Después de ocho años de ausencia en las pasarelas de París, La Maison Versace fue la encargada de abrir el calendario de la Alta Costura para el verano 2012 en medio de gran expectación y ante un público muy especial, entre el que figuraban las actrices Diane Kruger, Cameron Diaz y Ludivine Sagnier. Por su parte, Christian Dior dio una lección de elegancia con sus juegos de negro, blanco y gris, con superposiciones de volantes, de plisados, de cuadros o de bordados de flores.
El lugar elegido por Donatella Versace para su esperado retorno a la capital francesa fue la Escuela de Bellas Artes de París, cuya sala Melpomène decoró con sumo lujo y por cuyas monumentales escalinatas doradas presentó quince exclusivos modelos de noche y de cóctel.
Muy escotados y/o transparentes, con pronunciadas aperturas también en la espalda o en el lateral de la falda, los vestidos de noche Versace, sus conjuntos cortos con escote palabra de honor y sus mini-shorts ultra-sexy se adornaron en ocasiones con relieves dorados, simétricos o asimétricos, para contener volúmenes curvos levemente futuristas.

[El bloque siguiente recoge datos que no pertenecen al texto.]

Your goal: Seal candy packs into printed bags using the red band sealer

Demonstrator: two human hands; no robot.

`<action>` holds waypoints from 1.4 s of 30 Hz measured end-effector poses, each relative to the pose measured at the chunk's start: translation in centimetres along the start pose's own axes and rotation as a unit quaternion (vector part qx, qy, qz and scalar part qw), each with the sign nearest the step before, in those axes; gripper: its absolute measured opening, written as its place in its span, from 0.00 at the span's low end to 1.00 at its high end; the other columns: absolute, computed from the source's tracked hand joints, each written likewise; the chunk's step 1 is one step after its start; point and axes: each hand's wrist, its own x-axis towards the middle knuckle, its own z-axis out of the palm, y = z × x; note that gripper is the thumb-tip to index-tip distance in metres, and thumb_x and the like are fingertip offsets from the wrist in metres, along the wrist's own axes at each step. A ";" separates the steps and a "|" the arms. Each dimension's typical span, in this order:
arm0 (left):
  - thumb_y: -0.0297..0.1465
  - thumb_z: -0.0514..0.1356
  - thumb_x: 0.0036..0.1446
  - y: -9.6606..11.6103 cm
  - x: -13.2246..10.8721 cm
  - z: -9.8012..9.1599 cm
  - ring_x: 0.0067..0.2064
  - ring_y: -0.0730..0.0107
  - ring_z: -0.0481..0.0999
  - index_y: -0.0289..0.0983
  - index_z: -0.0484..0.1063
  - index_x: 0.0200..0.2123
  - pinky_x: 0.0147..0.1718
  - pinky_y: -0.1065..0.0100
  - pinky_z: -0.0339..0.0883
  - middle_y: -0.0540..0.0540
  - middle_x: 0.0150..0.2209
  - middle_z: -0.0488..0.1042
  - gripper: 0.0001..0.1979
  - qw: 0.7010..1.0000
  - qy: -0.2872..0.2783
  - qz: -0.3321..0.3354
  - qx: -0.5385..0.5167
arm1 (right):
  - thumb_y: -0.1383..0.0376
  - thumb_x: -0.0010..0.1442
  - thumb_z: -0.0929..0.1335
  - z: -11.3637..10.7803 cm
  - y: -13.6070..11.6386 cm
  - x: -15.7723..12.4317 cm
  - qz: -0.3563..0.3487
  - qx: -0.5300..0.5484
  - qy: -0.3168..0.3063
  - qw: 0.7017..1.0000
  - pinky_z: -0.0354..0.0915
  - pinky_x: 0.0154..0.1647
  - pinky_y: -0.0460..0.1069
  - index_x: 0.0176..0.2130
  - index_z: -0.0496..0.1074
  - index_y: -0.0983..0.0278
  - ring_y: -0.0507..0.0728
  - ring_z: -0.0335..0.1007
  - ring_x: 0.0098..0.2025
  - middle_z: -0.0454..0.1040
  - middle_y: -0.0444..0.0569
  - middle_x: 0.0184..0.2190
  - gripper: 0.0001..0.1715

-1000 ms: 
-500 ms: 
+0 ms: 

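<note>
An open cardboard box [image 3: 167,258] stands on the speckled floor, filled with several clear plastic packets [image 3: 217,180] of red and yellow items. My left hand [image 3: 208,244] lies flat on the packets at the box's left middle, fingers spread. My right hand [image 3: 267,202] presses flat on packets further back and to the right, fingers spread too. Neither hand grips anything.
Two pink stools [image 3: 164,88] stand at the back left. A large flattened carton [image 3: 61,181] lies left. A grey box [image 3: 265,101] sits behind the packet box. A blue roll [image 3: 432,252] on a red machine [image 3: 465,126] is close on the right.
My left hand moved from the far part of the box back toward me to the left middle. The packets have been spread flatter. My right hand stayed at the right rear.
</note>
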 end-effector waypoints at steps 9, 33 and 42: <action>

Teñidos de verde lima, amarillo limón y rojo coral, Versace mostró seis vestidos monocolores de tonos muy vivos, casi fluorescentes, también por el brillo de las lentejuelas, pedrerías y materias con los que habían sido confeccionados. Las nueve creaciones restantes eran bicolores, de oro y plata, parcialmente transparentes, plateadas o doradas.

La Maison Versace utilizó el cuero como si fuese frágil y delicada puntilla para sus conjuntos cortos, de minifalda y minishort dorados o grisáceos, combinados con sandalias de altísimo tacón y empeine protegido por un escudo, o con botas altas hasta los muslos.
El actor francés Hugo Becker, más conocido como 'Louis de Monaco' en la serie ‘Gossip Girl’, y, por supuesto, la poderosa directora del Voge Italia, Anna Wintour, se encontraban igualmente entre el público. En contraste con sus creaciones, la hermana del fundador de la firma italiana, Gianni Versace, vistió de negro rotundo cuando salió a saludar al término de la presentación, que hizo acompañar por la voz de la soprano María Callas.
El clasicismo de la colección de Christian Dior fue tan absoluto como impecables los modelos presentados y perfecta la maestría de su construcción, desde los más aparatosos vestidos de baile, largos, con voluminosas faldas, a los más discretos modelos de día.
En forma de vestido color carne con escote redondeado, recogido con una serie de pliegues en la cintura y combinado con un turbante del mismo color; o corto también hasta las rodillas, en forma de traje de chaqueta negro, con las caderas levemente realzadas -estilo 'bar'-, estos modelos de día no fueron muy numerosos. Siguiendo los códigos exclusivos de la firma, la mayor parte de los casi 40 modelos, de organza, seda, tul y muselina, se entregaron con increíble elegancia al cóctel, la fiesta y la gran gala.

Cortos los primeros hasta la rodilla, a menudo con voluminosa falda trapecio; largos los segundos, de caída recta o igualmente voluminosa, siempre entallados en la cintura, generalmente bajo un torso diminuto, a veces semitransparente. Más allá de la paleta dominante, rojo, berenjena, lavanda y el color de la piel fueron otros tonos utilizados.
Las actrices Dolores Chaplin y Cameron Diaz, la modelo y diseñadora rusa Natalia Vodianova y el consejero del líder mundial del lujo LVMH Jaime de Marichalar, fueron algunos de los invitados al evento.